The SID is conserved in all MTM family members, suggesting that this domain is important for function. We showed that MTMR7 bound to MTMR9 and that the SID-coil region of each was involved in the association. We had supposed that the two MTMR proteins would bind via an SID, because that domain mediates the binding of MTMR5 and Hrx (18). However, GST-MTMR9-SID did not interact with MTMR7, and GSTMTMR9-coil did (Fig. 6C). We conclude that the coiled-coil domain is sufficient for binding. The MTMR7 coiled-coil domain may also participate in complex formation. Deletion and point mutation of either coiled-coil domain of MTMR2 and MTMR5 abolished the binding (15). However, there are no data that show that MTM proteins interact exclusively via each coiled-coil domain (e.g., the two domains alone bind to each other). We found that MTM1 binds to MTMR12 and that a splicing isoform of MTMR12 that lacked the SID did not bind to MTM1 (14). The crystal structures of the heterodimeric proteins may help to elucidate the interactions of MTM family proteins.

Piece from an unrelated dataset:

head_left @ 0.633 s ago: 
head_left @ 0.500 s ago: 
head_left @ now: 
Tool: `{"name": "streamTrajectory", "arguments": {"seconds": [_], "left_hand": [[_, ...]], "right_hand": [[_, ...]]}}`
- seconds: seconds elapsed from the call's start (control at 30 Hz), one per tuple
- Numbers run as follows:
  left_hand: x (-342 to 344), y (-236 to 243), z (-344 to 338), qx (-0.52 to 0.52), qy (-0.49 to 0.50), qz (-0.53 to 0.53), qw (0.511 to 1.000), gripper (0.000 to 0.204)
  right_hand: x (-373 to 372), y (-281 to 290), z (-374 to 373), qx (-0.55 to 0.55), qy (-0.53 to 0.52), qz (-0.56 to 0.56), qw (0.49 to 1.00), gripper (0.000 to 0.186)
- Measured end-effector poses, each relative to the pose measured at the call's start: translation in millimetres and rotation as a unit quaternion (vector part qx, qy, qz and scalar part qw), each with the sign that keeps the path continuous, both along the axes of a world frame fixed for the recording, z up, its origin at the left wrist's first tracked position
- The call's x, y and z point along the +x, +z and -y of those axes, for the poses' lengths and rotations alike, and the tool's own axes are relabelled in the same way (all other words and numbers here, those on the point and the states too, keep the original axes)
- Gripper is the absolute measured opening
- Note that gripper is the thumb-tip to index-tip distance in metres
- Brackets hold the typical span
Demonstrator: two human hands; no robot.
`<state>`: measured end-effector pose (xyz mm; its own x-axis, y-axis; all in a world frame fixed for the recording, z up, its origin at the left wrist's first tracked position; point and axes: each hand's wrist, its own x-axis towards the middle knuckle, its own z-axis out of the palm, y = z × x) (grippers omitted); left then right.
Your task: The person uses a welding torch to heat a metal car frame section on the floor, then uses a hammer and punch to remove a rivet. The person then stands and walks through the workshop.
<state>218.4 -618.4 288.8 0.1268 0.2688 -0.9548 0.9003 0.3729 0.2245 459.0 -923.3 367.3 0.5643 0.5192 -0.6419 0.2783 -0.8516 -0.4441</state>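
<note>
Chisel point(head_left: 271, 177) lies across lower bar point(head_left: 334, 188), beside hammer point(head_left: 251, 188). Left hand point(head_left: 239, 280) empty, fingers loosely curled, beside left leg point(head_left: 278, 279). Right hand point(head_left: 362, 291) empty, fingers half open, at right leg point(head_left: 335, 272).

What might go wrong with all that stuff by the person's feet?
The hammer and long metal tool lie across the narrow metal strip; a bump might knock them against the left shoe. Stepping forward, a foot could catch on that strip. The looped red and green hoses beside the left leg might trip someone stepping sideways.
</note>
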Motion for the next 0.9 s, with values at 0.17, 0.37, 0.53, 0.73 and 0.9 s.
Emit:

We found that enzymatically inactive MTMR9 complexes with both MTMR6 and MTMR7. MTMR5 and MTMR12 also associate with active MTM proteins (14, 15). The concept of adaptor proteins was originally suggested when types I and II PtdIns(3)P phosphatases were isolated from rat brain (12). In that case, the type I enzyme was a homodimer of 65 kDa, whereas the type II was comprised of a 65- and 78-kDa adaptor subunit. A cDNA encoding the 78-kDa adaptor protein was cloned recently and designated 3-phosphatase adaptor protein (3-PAP) and later as MTMR12 (2, 13). We recently found that a binding partner of MTMR12 is MTM1 and that the complex affects the cellular localization of MTM1 (14). The nature of the type I homodimer isolated from rat brain remains uncertain. Schaletzky et al. (29) showed that MTM1 oligomerizes in the presence of substrate, thus type I 3-phosphatase may be an MTM1 homodimer.

The amino acid sequences of MTMR6 and MTMR7 are 53.4% identical. Both proteins bind to MTMR9. According to the results of Northern and Western blotting, the expression of MTMR7 is restricted to brain. The expression of MTMR6 is ubiquitous and is also expressed in brain (6). The effect of MTMR9 on MTMR6 activity remains to be determined.